### ABOUT THIS TASK:
Please copy all of the data that follows exactly, leaving any pictures out.

### INPUT MATERIAL:

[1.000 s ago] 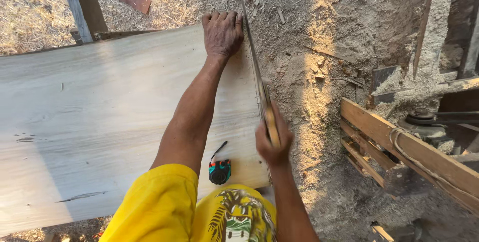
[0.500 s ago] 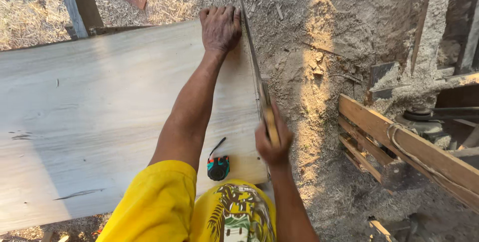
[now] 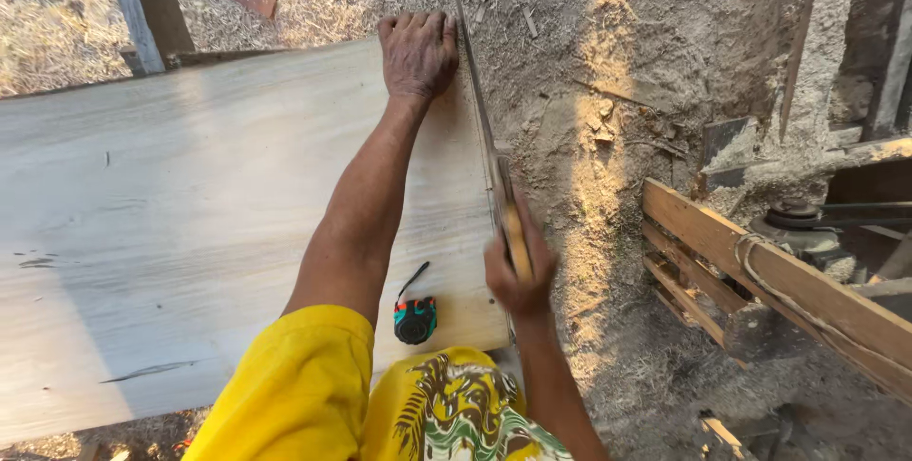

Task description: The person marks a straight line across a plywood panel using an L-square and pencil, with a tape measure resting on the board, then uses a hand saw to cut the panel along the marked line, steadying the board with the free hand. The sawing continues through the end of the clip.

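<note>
A wide pale wooden board (image 3: pixel 190 214) lies across the view. My left hand (image 3: pixel 418 50) presses flat on its far right corner, fingers spread a little. My right hand (image 3: pixel 518 266) grips the wooden handle of a hand saw (image 3: pixel 480 124), whose long thin blade runs along the board's right edge up past my left hand. A small black, green and orange tape measure (image 3: pixel 415 318) lies on the board near me, between my two arms.
Sawdust-covered ground (image 3: pixel 608 90) spreads to the right of the board. A frame of wooden planks (image 3: pixel 760 271) with a rope stands at the right. Grey and red posts (image 3: pixel 142 5) stand beyond the board at the upper left.
My right hand has drawn the saw a little back toward me along the board's edge. The left hand stays pressed on the board.
</note>
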Available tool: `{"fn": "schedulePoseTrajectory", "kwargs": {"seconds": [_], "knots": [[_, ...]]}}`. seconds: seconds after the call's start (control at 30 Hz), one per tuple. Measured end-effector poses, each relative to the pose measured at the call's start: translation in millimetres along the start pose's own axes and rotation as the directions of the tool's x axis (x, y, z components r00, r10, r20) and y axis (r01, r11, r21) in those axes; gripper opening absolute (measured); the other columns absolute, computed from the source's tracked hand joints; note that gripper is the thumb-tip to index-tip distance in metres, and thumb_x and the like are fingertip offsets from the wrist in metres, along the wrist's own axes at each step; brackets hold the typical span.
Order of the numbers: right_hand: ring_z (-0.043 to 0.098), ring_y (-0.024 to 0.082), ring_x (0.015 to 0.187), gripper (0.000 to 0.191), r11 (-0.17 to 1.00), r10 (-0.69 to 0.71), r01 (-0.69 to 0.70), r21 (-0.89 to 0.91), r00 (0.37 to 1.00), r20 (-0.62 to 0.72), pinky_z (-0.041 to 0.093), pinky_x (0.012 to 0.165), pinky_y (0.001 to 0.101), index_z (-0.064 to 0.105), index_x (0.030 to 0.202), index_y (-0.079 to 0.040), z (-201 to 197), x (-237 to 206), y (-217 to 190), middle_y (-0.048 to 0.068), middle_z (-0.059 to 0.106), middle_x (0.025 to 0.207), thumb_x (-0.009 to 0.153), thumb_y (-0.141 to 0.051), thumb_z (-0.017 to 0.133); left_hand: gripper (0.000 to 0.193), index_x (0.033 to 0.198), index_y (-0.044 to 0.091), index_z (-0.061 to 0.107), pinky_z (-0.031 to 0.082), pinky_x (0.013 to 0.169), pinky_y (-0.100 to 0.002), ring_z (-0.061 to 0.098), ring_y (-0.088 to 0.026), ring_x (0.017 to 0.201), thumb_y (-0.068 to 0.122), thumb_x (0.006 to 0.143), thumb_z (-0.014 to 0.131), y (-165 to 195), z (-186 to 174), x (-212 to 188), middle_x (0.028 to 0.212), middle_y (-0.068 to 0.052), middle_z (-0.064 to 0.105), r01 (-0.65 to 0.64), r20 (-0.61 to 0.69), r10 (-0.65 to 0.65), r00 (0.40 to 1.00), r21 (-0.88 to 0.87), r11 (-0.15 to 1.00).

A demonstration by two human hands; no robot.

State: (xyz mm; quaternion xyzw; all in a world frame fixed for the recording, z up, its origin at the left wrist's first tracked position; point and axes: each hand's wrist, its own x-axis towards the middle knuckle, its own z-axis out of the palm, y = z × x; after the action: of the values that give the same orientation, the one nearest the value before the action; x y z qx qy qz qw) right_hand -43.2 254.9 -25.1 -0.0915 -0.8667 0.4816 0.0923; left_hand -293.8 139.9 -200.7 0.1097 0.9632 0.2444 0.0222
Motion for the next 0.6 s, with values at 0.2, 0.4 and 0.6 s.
{"fn": "schedulePoseTrajectory", "kwargs": {"seconds": [0.2, 0.4, 0.6], "knots": [[0.078, 0.023, 0.084, 0.056, 0.999, 0.014, -0.014, 0.034, 1.000, 0.004, 0.064, 0.072, 0.0320, 0.056, 0.143, 0.005, 35.8, 47.8, 40.9, 0.020, 0.076, 0.109, 0.087, 0.003, 0.059, 0.038, 0.096, 0.011, 0.070, 0.034, 0.098, -0.045, 0.060, -0.024, 0.088, 0.034, 0.108, 0.043, 2.6, 2.5, 1.7, 0.087, -0.009, 0.068, -0.010, -0.044, 0.010, 0.999, 0.011, 1.000], [0.074, 0.022, 0.070, 0.055, 0.989, 0.106, -0.108, 0.101, 0.994, 0.024, 0.060, 0.057, 0.0321, 0.056, 0.142, 0.006, 56.4, 76.5, 61.4, 0.019, 0.076, 0.094, 0.087, 0.002, 0.059, 0.037, 0.100, 0.012, 0.071, 0.032, 0.098, -0.045, 0.060, -0.024, 0.086, 0.036, 0.106, 0.044, -1.2, 3.1, -6.0, 0.083, -0.008, 0.068, -0.041, -0.015, 0.041, 0.999, 0.002, 0.999], [0.077, 0.021, 0.077, 0.060, 0.992, 0.123, -0.122, -0.036, 0.992, 0.035, 0.063, 0.066, 0.0296, 0.053, 0.142, 0.009, -17.0, -21.3, -6.9, 0.026, 0.073, 0.114, 0.083, 0.003, 0.059, 0.040, 0.095, 0.013, 0.070, 0.033, 0.098, -0.044, 0.061, -0.023, 0.089, 0.037, 0.108, 0.042, 2.2, 3.8, -0.5, 0.086, -0.007, 0.069, -0.028, -0.072, 0.030, 0.997, 0.019, 0.999]]}}
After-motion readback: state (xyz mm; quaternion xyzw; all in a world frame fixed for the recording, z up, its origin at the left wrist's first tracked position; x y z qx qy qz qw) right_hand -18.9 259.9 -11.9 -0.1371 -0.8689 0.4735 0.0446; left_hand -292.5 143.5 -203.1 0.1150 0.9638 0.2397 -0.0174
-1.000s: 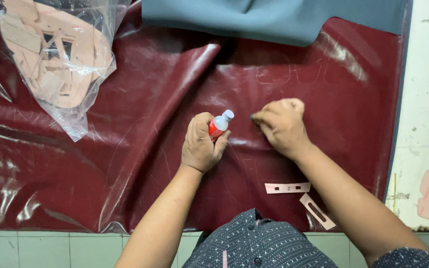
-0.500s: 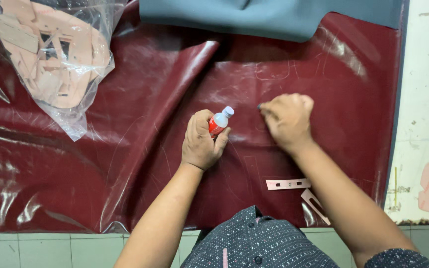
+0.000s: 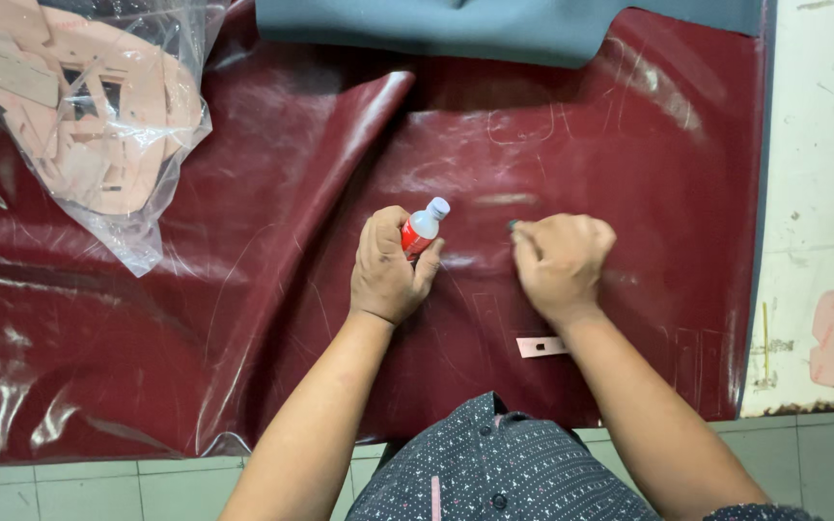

### RESPONSE AREA:
[1.000 s ago] 
[0.500 s ago] 
[now] 

Task description: The person marks a straight line across a plywood panel using an L-square and pencil, with a tape measure resting on the board, then uses a hand saw to cut the panel along the marked line, steadying the board with the free hand. The sawing continues through the end of the clip.

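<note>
A wide pale wooden board (image 3: pixel 190 214) lies across the view. My left hand (image 3: pixel 418 50) presses flat on its far right corner, fingers spread a little. My right hand (image 3: pixel 518 266) grips the wooden handle of a hand saw (image 3: pixel 480 124), whose long thin blade runs along the board's right edge up past my left hand. A small black, green and orange tape measure (image 3: pixel 415 318) lies on the board near me, between my two arms.
Sawdust-covered ground (image 3: pixel 608 90) spreads to the right of the board. A frame of wooden planks (image 3: pixel 760 271) with a rope stands at the right. Grey and red posts (image 3: pixel 142 5) stand beyond the board at the upper left.
My right hand has drawn the saw a little back toward me along the board's edge. The left hand stays pressed on the board.
</note>
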Available tool: `{"fn": "schedulePoseTrajectory", "kwargs": {"seconds": [_], "knots": [[_, ...]]}}`. seconds: seconds after the call's start (control at 30 Hz), one per tuple. Measured end-effector poses, each relative to the pose measured at the call's start: translation in millimetres along the start pose's own axes and rotation as the directions of the tool's x axis (x, y, z components r00, r10, r20) and y axis (r01, r11, r21) in those axes; gripper opening absolute (measured); the other columns absolute, computed from the source's tracked hand joints; note that gripper is the thumb-tip to index-tip distance in metres, and thumb_x and the like are fingertip offsets from the wrist in metres, along the wrist's own axes at each step; brackets hold the typical span.
Order of the numbers: right_hand: ring_z (-0.043 to 0.098), ring_y (-0.024 to 0.082), ring_x (0.015 to 0.187), gripper (0.000 to 0.191), r11 (-0.17 to 1.00), r10 (-0.69 to 0.71), r01 (-0.69 to 0.70), r21 (-0.89 to 0.91), r00 (0.37 to 1.00), r20 (-0.62 to 0.72), pinky_z (-0.041 to 0.093), pinky_x (0.012 to 0.165), pinky_y (0.001 to 0.101), index_z (-0.064 to 0.105), index_x (0.030 to 0.202), index_y (-0.079 to 0.040), z (-201 to 197), x (-237 to 206), y (-217 to 190), middle_y (-0.048 to 0.068), middle_z (-0.059 to 0.106), middle_x (0.025 to 0.207), thumb_x (-0.009 to 0.153), thumb_y (-0.141 to 0.051), thumb_z (-0.017 to 0.133); left_hand: gripper (0.000 to 0.193), index_x (0.033 to 0.198), index_y (-0.044 to 0.091), index_z (-0.061 to 0.107), pinky_z (-0.031 to 0.082), pinky_x (0.013 to 0.169), pinky_y (-0.100 to 0.002), ring_z (-0.061 to 0.098), ring_y (-0.088 to 0.026), ring_x (0.017 to 0.201), thumb_y (-0.068 to 0.122), thumb_x (0.006 to 0.143), thumb_z (-0.014 to 0.131), y (-165 to 195), z (-186 to 174), x (-212 to 188), middle_x (0.028 to 0.212), middle_y (-0.068 to 0.052), middle_z (-0.064 to 0.105), r01 (-0.65 to 0.64), r20 (-0.61 to 0.69), r10 (-0.65 to 0.65), r00 (0.40 to 1.00), r21 (-0.88 to 0.87), r11 (-0.15 to 1.00).

A demonstration by two human hands; no robot.

State: (xyz mm; quaternion xyzw; all in a world frame fixed for the recording, z up, its origin at the left wrist's first tracked position; point and axes: each hand's wrist, its own x-axis towards the middle knuckle, its own z-axis out of the palm, y = z × x; after the action: of the values that give the same orientation, the one nearest the value before the action; x y z qx qy qz qw) right_hand -43.2 254.9 -25.1 -0.0915 -0.8667 0.4816 0.0923; left_hand -293.8 139.9 -200.7 0.1097 0.9632 0.2444 0.0222
Motion for the next 0.6 s, with values at 0.2, 0.4 and 0.6 s.
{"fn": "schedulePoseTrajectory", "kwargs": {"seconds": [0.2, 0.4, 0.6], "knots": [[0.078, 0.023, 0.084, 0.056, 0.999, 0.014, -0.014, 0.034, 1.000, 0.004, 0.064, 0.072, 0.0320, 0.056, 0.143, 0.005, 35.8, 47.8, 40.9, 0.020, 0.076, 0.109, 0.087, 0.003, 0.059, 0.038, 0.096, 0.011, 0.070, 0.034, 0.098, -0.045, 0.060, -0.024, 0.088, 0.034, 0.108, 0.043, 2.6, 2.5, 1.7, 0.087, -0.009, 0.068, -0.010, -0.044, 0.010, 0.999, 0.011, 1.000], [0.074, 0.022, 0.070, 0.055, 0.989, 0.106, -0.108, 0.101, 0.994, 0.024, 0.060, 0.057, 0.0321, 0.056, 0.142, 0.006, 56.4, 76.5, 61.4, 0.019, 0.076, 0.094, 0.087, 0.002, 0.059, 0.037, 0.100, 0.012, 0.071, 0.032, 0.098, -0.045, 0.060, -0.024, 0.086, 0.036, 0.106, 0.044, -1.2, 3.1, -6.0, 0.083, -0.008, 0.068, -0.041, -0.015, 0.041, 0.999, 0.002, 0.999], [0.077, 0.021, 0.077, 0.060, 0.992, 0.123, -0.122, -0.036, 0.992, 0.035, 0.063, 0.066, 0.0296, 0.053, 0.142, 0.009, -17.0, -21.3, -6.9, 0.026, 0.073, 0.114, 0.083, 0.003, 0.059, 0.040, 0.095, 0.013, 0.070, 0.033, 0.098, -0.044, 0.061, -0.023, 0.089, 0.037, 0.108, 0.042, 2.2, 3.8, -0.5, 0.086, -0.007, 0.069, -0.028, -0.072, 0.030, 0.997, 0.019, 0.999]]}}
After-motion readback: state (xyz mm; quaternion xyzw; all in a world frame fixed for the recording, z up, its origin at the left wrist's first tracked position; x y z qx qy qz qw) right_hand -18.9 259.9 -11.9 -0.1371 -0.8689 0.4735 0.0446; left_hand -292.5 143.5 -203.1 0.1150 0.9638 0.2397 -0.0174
-1.000s: 
-0.500s: 
+0.000s: 

Besides this answer, the exercise requires nothing else.